I used simulation on input array with two pointers and bool array of deleted and got AC. You won't get TLE cause it's O(n*logn). 77ms in my case
I simulated it. I used two
set<int>
andlower_bound
in them. 23155161.PD.: Sorry for my horrible English.
Solution to B could easily be found on google.
Seems like editorial for problem B is published even before starting the contest. :3
Link
Finding vertices from midpoints of sides of a triangle.
Can someone explain why this interpretation of E is wrong?
Choose the segments: [2], [3], [1], [2, 3], [3, 1], [2, 3, 1]
For the first three, there is 0 chance of an inversion. For the fourth and fifth, there is 1/2 chance, so the expected value from those is 1/6*1/2*1 = 1/12. For the sixth, you can have [1, 2, 3] = 0, [1, 3, 2] = 1, [2, 3, 1] = 2, [2, 1, 3] = 1, [3, 2, 1] = 3, [3, 1, 2] = 2. So the expected value is 1/6 * 1/6 * 9 = 1/4.
Isn't the answer then 1/3?
You permutate the smaller segment but the whole array still exists.

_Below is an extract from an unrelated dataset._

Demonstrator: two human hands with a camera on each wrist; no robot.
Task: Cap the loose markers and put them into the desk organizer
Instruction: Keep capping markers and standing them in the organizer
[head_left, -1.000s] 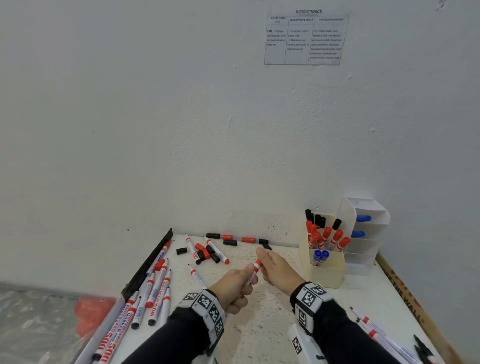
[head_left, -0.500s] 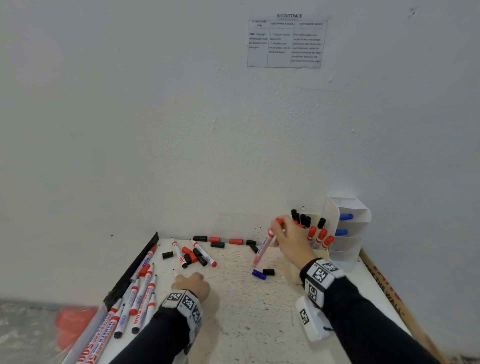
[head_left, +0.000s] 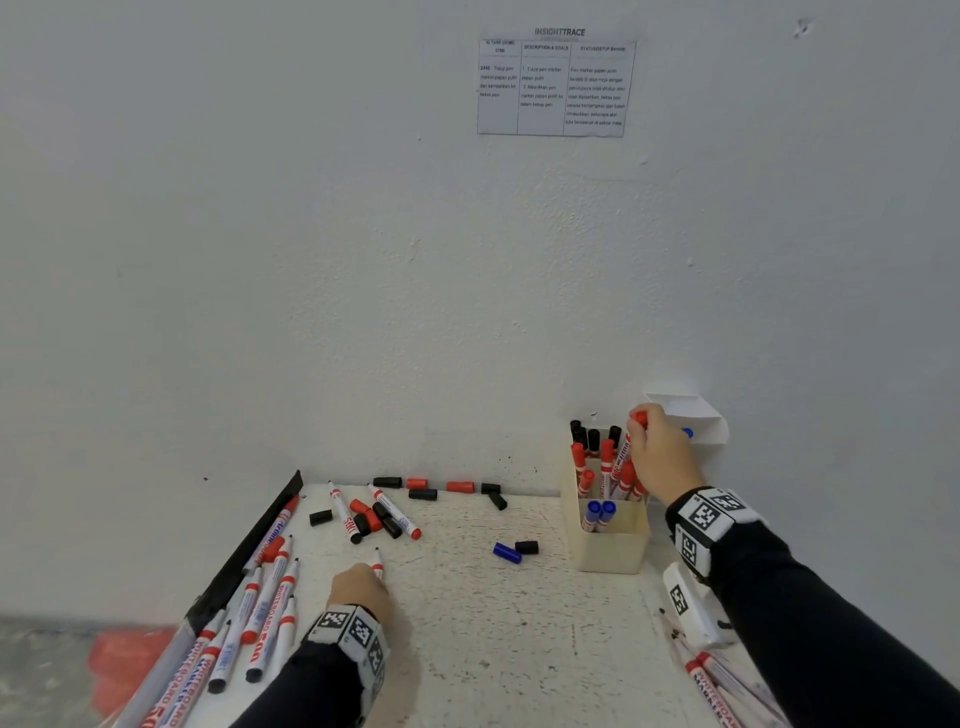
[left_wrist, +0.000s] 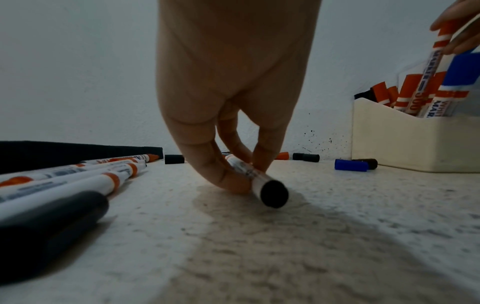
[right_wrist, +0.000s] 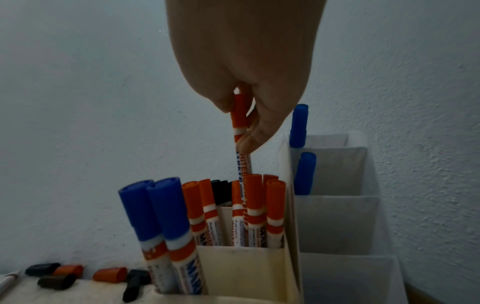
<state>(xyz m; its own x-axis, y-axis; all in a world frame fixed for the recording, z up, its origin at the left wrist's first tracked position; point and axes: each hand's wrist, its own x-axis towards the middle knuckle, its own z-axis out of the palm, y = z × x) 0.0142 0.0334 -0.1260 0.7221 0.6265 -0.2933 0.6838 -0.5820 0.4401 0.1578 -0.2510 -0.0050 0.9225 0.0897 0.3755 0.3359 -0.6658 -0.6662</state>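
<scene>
While the right hand (head_left: 662, 457) pinches a red-capped marker (right_wrist: 240, 131) by its cap — lower end already down among the red markers standing in the cream organizer (head_left: 613, 540) — the left hand (head_left: 361, 590) pinches an uncapped marker (left_wrist: 255, 178) lying flat on the table (head_left: 519, 649). More uncapped markers (head_left: 265, 608) lie along the table's left edge. Loose caps (head_left: 431, 488) sit near the wall, and a blue cap (head_left: 507, 553) touches a black cap (head_left: 526, 546) just left of the organizer.

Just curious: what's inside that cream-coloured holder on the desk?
The cream holder holds capped markers standing upright: two blue in front, red ones behind, black caps at the back. The right hand lowers another red marker in. Their lower ends are hidden.
</scene>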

It didn't take me much time to solve ABC, but failed to figure out the last two
I know that feel, bro. I hope we don't fall in our ranking
if your C solution is just deleting the first undeleted instance of opposite party (which apparently passes pretest) then it can be hacked. My hack case for this was: 6 DRRDRD. As an example, the wrong program would say: pos 0 kills pos 1, pos 2 kills pos 0, pos 3 kills pos 2, pos 4 kills pos 3, and pos 5 kills pos 4, hence the only alive is pos 5 which is D.
What should be the correct answer?
How can the answer be D?
My answer is R, btw.
And I use the 'wrong' algorithm.
UDP: And I passed the system test.
Everyone here seems to misunderstand what he meant. He said the first undeleted instance not the next one. My hack case for this was: 6 DRRDRD. As an example, the wrong program would say: pos 0 kills pos 1, pos 2 kills pos 0, pos 3 kills pos 2, pos 4 kills pos 3, and pos 5 kills pos 4, hence the only alive is pos 5 which is D. If he meant the next undeleted instance, he would write "pos 2 kills pos 3" and so on.

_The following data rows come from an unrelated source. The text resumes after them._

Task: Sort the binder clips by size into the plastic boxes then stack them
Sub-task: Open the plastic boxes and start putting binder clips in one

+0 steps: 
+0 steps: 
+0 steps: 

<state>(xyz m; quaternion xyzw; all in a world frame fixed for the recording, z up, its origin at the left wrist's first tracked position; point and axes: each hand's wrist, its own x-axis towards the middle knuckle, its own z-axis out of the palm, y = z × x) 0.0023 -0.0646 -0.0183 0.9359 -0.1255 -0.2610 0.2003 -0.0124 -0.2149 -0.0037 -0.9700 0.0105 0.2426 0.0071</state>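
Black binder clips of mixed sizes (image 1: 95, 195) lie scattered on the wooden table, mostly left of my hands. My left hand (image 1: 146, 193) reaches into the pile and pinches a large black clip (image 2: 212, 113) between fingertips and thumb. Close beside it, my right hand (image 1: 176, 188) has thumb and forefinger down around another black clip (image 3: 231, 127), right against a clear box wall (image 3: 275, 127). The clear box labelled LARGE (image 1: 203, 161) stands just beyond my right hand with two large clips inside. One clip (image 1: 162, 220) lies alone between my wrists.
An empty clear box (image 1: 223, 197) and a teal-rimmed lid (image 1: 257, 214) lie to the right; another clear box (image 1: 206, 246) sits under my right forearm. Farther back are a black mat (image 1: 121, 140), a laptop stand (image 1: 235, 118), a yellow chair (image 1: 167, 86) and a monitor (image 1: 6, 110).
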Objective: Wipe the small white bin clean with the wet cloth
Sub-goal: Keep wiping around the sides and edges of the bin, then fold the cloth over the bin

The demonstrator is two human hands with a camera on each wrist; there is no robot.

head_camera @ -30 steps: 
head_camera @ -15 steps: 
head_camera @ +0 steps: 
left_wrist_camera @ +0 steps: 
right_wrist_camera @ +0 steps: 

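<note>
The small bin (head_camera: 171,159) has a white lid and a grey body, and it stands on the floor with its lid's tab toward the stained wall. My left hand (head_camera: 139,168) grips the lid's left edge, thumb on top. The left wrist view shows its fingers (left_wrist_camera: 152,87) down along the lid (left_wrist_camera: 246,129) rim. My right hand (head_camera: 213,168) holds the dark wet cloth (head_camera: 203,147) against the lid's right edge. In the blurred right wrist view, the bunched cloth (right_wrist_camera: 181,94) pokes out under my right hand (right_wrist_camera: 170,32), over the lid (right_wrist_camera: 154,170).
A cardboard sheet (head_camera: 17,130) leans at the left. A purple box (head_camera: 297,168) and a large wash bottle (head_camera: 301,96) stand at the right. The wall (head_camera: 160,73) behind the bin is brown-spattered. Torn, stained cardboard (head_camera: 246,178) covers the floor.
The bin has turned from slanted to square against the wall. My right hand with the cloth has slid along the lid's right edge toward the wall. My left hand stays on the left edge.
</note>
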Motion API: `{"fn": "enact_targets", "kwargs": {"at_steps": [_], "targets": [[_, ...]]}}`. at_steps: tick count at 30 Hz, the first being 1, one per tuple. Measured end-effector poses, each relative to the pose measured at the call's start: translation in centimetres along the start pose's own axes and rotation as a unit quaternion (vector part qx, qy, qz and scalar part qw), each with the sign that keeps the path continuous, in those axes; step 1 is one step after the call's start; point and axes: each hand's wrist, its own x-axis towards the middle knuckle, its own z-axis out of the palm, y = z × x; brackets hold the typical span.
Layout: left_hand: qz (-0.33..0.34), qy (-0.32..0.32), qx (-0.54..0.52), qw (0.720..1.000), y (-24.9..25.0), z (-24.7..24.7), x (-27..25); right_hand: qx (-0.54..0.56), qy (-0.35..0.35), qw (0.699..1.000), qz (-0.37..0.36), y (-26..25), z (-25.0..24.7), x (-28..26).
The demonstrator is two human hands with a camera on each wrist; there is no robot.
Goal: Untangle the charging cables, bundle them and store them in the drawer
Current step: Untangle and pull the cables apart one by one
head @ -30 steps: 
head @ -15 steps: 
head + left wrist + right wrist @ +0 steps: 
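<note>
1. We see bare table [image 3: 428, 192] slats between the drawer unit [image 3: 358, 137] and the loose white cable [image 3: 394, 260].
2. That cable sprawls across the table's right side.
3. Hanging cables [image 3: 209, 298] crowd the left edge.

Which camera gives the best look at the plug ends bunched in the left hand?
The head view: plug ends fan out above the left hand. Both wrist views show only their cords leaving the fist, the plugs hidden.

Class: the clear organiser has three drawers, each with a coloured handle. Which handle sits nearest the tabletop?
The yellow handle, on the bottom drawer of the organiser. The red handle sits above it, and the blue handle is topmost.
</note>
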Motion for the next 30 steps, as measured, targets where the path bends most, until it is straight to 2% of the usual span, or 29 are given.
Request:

My solution is just deleting the first undeleted instance of opposite party,
and it PASSED the system test.
How solve E?
Consider positions i and j, then element at pos-j can be less than element at pos-i only if we choose a segment that covers both i and j and then choose an appropriate permutation.
Suppose we fix the segment, then above prob = P(for any r-length segment) = (put j before i if i is placed at pos=k) = 1/r*(sum(k=1..r) (k-1)/(r-1)) = 1/2.

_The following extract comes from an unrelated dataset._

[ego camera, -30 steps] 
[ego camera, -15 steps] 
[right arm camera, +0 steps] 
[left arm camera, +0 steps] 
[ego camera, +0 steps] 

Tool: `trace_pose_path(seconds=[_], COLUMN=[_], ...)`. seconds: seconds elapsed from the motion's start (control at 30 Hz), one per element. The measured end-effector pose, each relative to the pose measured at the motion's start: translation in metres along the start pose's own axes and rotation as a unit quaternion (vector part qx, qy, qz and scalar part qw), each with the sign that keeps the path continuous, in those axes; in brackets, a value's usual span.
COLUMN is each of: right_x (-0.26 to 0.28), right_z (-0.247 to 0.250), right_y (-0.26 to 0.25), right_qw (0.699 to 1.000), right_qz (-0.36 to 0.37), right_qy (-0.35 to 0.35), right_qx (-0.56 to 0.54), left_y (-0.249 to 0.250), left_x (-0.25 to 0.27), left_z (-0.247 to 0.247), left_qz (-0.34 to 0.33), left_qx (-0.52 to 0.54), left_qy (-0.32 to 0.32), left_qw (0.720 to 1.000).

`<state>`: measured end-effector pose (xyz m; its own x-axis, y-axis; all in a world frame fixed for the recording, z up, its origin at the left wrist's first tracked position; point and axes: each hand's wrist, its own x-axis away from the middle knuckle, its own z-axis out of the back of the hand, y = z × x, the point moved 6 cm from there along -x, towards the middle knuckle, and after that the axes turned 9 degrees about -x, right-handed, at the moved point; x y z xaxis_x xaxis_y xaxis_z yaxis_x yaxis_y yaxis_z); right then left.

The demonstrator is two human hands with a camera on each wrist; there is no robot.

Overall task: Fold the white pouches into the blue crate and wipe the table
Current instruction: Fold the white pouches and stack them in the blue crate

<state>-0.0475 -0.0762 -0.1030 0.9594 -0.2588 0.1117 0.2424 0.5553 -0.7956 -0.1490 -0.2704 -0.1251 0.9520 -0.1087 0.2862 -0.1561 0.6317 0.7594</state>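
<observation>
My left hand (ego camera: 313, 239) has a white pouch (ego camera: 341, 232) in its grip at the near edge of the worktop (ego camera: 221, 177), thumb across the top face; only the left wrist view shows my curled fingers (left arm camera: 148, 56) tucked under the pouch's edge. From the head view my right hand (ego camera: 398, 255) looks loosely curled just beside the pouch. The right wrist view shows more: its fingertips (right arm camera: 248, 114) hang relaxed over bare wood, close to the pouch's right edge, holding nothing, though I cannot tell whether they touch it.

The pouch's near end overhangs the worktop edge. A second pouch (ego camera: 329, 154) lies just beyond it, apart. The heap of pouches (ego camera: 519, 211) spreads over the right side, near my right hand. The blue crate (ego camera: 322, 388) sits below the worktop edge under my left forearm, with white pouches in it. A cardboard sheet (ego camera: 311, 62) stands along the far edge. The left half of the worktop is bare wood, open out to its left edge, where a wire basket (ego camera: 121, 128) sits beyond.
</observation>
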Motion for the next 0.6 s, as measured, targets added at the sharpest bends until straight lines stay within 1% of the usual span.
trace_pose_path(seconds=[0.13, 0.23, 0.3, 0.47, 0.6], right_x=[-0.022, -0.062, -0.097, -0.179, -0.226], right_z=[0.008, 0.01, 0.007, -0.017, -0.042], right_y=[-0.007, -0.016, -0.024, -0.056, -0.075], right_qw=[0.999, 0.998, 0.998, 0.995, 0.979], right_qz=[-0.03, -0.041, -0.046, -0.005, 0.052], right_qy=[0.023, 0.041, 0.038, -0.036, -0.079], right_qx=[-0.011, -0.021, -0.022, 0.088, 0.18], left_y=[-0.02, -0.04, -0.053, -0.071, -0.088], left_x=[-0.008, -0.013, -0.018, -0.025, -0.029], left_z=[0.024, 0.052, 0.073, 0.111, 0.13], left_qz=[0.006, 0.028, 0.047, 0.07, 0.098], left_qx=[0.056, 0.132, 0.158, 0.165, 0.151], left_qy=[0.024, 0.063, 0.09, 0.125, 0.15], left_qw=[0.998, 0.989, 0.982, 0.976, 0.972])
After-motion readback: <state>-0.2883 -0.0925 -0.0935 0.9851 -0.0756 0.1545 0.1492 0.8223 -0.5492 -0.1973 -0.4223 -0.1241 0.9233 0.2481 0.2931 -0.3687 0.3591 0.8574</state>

So, just calculate number of segments that cover positions i and j(for all i,j) and multiply overall by 0.5.
1. For i<j a[i]<a[j] we have sum P=(i+1)*(n-j)/(n*(n+1)) to our final result.
2. For i>j a[i]>a[j] we have to sum P=1-(i+1)*(n-j)/(n*(n+1)) to our final result.
Both can be done similar to finding inversions either using divide and conquer(like my solution: http://codeforces.me/contest/749/submission/23156836 ) or BIT for O(n*log(n)).
linearity of expectation
for a pair i , j , such that i < j the probability of j become more than i is p where , so if ai < aj , add p to answer else add 1 - p to answer. To do this in O(NlogN) , use bit.
Can you explain a little more? i and j affect other indices as well. Can you show that linearity is justified here?
No more contests? But I got used to these consecutive contests :(
They were really fun though, thanks codeforces :)
How to solve C without simulating it?
Actually you have to simulate it, but in an efficient way. One way is to use queues, you can use, 1 for all people who is available to vote, other for people in R and other with people in D. The trick here is to realize than in every "iteration" people alive is greatly reduced.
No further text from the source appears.